Execution
- 1Position the patient standing or sitting with the arm by the side and the elbow flexed to 90°.
- 2Keep the humerus near 0° abduction in the scapular plane.
- 3Ask the patient to externally rotate the shoulder while the examiner applies an internal-rotation resistance.
- 4Stabilize the elbow against the trunk as needed to prevent abduction or extension substitution.
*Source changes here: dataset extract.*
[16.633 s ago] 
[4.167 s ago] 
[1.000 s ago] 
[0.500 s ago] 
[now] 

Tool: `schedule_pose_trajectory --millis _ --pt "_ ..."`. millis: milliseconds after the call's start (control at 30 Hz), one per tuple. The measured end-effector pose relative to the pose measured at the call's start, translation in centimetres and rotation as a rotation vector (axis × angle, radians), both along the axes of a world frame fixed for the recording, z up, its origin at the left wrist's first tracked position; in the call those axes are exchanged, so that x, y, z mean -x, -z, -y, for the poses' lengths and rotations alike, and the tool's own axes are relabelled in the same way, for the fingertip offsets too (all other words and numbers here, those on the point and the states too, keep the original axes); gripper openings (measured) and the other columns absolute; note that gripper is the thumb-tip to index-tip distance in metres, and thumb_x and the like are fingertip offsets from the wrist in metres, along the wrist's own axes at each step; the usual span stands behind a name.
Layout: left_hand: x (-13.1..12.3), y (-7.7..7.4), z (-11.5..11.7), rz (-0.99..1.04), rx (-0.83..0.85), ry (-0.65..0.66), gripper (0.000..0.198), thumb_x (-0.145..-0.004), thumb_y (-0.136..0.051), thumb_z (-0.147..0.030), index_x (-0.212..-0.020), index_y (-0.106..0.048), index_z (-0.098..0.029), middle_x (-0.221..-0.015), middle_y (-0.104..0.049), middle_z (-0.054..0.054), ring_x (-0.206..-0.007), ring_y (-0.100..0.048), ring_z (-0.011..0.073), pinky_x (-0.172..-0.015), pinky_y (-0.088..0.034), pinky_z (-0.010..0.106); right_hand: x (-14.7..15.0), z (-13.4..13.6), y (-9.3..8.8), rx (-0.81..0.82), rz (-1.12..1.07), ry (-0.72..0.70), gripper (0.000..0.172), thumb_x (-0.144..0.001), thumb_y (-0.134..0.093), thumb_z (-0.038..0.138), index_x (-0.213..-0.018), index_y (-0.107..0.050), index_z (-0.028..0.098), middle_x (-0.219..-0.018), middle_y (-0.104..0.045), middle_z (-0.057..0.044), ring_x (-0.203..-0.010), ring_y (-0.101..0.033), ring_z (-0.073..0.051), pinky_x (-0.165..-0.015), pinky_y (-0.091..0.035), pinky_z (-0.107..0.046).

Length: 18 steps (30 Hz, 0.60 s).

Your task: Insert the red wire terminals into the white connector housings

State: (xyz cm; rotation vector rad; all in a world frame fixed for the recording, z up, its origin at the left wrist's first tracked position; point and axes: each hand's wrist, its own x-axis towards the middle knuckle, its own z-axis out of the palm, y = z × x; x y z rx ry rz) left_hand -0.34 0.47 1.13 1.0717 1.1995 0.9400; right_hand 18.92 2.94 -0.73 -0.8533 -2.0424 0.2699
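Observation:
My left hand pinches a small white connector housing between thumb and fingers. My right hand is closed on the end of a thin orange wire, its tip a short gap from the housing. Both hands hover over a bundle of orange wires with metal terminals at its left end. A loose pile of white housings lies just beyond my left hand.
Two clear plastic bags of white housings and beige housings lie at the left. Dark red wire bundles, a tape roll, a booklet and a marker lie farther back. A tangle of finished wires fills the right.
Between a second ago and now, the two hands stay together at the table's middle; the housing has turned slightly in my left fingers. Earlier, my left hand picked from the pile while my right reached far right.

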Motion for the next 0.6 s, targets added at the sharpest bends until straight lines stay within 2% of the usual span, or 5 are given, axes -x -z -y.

- 5Compare pain, weakness, and endurance with the opposite shoulder.
Positive outcome
Pain or weakness during resisted external rotation is positive. Marked weakness suggests posterior cuff involvement, especially infraspinatus; pain-limited weakness is less specific.
Studies
| Study | Reliability | Sn | Sp | LR+ | LR− |
|---|---|---|---|---|---|
| Park et al. (2005) | NA | 41.6 | 90.1 | 4.20 | 0.65 |
| van Kampen et al. (2014) | NA | NA | NA | 9.78 | 0.86 |
| Jain et al. (2017) | NA | NA | 98 | 6.06 | NA |
CommentMagee's infraspinatus test uses resisted external rotation with the elbow at 90° and the arm near the side. Evidence is stronger for specificity than sensitivity; a negative test does not exclude posterior cuff disease. Some diagnostic literature reports ER lag at 0° rather than pure resisted ER0 strength, so do not merge those constructs without noting the method.